Task – Reproduce the entries below exactly, but only from the line containing "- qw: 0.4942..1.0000" to the line containing "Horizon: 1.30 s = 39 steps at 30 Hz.", inclusive.

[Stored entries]
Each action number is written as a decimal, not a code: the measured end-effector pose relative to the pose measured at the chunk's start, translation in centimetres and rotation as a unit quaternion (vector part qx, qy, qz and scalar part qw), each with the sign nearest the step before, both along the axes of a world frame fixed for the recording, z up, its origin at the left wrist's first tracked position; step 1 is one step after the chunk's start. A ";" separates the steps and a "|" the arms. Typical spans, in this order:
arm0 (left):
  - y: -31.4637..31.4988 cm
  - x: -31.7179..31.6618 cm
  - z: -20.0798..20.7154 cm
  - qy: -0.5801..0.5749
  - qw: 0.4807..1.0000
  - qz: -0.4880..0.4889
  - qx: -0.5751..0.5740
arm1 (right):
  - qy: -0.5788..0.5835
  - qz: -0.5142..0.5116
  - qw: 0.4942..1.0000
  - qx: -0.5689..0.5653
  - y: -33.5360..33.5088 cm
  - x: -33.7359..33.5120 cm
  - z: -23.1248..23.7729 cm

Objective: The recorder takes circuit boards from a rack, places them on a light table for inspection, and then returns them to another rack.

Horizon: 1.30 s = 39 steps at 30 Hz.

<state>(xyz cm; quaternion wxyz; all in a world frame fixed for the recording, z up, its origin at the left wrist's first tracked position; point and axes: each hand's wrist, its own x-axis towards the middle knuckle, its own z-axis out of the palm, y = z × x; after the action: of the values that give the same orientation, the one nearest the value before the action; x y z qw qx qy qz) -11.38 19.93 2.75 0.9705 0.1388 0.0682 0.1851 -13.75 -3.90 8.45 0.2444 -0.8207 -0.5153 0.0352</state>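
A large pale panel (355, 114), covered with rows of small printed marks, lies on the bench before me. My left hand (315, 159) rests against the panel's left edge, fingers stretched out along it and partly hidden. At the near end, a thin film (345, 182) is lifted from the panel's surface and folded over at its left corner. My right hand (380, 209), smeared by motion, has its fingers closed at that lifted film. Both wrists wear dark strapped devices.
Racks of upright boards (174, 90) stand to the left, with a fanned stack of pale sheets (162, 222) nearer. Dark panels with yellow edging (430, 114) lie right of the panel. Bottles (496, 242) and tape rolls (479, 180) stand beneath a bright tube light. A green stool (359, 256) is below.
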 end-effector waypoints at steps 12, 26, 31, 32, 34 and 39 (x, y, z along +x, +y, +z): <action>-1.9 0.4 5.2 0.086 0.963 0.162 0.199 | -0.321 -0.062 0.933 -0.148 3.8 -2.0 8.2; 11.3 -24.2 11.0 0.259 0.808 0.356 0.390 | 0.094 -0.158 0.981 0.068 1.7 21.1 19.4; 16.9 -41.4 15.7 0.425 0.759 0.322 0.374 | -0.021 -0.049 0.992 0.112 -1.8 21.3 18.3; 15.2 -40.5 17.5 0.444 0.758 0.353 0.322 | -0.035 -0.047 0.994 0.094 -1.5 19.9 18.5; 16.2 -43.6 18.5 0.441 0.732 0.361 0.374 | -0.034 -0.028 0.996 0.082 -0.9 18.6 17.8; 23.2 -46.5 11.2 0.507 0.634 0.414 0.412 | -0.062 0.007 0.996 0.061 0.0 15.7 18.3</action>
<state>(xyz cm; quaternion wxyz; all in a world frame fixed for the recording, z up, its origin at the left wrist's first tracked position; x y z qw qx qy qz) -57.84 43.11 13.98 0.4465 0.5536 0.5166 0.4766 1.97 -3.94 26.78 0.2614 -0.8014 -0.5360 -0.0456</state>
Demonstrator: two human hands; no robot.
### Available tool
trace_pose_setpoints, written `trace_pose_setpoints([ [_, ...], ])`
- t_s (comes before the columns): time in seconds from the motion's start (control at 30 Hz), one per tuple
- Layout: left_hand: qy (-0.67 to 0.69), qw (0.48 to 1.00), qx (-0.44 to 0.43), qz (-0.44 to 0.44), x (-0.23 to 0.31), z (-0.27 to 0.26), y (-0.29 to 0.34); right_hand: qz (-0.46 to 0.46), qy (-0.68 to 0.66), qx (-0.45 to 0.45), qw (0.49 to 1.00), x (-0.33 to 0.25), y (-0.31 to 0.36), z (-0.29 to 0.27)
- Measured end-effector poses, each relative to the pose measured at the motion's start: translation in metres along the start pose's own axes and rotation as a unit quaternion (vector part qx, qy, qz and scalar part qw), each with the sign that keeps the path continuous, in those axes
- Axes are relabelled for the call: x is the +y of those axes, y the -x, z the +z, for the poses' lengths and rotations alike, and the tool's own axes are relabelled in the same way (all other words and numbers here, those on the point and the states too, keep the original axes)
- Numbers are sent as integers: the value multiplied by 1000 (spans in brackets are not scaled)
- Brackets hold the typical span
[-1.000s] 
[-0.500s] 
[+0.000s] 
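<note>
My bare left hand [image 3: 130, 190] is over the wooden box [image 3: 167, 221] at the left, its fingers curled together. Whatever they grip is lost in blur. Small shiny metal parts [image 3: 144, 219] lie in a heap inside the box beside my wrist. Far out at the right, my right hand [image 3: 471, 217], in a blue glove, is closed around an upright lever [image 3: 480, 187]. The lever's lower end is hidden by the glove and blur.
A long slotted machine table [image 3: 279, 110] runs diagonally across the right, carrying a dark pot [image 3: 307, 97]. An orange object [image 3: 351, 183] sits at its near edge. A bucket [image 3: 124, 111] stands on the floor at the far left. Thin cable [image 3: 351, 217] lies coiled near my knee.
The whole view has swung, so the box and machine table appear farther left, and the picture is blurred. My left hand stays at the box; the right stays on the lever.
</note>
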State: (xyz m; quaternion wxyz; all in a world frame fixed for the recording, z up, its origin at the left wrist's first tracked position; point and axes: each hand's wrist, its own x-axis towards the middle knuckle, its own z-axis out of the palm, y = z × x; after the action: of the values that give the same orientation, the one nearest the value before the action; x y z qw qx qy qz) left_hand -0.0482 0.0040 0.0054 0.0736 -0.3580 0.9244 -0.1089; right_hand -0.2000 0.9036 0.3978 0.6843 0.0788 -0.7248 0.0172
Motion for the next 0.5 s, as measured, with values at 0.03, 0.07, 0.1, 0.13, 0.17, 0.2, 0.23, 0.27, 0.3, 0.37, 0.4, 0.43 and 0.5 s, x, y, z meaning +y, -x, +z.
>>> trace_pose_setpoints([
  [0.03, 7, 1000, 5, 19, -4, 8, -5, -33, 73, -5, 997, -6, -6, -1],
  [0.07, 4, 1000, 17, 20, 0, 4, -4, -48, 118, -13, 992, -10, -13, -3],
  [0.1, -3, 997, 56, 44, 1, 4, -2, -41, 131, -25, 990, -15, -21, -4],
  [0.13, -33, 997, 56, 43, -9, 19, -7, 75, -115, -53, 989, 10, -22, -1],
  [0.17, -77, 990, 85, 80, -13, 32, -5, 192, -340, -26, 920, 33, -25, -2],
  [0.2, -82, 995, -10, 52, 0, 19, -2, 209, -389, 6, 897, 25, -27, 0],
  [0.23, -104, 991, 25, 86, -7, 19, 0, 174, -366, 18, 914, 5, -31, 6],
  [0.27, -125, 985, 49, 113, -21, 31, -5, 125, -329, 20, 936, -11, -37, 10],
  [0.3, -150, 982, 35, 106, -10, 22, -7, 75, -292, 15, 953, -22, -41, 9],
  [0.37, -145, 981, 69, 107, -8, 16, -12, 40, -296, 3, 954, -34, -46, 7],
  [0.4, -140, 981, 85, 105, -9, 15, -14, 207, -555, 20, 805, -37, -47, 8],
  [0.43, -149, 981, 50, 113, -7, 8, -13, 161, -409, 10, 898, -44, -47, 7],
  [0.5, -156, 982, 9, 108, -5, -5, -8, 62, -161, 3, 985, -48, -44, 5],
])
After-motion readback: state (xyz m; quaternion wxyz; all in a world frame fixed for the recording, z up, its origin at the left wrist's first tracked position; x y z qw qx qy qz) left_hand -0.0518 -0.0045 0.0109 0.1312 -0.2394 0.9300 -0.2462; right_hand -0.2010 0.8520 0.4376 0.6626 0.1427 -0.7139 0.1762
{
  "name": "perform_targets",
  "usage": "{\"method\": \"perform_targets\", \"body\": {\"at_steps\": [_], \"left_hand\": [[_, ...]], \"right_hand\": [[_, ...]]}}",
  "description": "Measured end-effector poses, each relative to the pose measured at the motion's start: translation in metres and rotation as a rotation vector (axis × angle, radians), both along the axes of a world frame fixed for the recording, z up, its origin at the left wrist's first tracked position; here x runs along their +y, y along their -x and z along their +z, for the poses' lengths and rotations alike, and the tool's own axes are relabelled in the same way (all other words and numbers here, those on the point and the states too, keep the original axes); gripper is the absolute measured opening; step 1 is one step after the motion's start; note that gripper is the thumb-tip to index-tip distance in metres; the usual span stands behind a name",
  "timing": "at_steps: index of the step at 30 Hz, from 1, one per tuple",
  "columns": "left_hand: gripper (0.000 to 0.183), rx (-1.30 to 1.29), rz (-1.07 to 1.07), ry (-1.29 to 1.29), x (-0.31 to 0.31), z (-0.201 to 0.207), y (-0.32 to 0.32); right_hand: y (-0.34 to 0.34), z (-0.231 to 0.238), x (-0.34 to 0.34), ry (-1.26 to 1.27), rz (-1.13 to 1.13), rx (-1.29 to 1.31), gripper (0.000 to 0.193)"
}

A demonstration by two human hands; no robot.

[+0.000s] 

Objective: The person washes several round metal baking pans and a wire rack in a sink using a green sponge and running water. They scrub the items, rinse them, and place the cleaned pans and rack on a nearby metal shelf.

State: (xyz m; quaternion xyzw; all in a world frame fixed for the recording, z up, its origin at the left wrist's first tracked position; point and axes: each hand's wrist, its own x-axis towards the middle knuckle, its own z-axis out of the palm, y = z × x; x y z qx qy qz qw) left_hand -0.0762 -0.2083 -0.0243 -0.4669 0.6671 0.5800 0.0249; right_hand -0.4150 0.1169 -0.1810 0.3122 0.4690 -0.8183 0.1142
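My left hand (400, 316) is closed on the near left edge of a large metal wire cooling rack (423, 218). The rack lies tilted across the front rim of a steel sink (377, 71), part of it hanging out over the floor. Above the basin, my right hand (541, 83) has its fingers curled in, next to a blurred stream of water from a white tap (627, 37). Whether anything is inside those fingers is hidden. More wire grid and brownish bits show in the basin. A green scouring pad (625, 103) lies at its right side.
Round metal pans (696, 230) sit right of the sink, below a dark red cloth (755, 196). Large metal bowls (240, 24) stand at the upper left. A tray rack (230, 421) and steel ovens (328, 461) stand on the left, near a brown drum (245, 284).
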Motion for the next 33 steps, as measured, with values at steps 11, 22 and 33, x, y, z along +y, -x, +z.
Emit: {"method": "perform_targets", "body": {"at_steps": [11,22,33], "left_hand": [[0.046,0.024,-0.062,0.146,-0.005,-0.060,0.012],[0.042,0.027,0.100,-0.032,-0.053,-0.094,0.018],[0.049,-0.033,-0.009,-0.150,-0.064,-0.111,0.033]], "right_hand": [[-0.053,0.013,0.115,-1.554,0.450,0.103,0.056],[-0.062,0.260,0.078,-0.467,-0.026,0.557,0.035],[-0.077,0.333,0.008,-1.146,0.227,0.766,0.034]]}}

Output of the task –
  - qw: 0.4942..1.0000
  - qx: -0.5689..0.5653
  - y: -33.5360..33.5088 cm
  - x: -33.7359..33.5120 cm
  - z: -23.1248..23.7729 cm

Objective: The recorder takes circuit boards from a rack, places them on a light table for inspection, and then returns them to another rack.

Horizon: 1.30 s = 39 steps at 30 Hz.

The exercise has now been completed.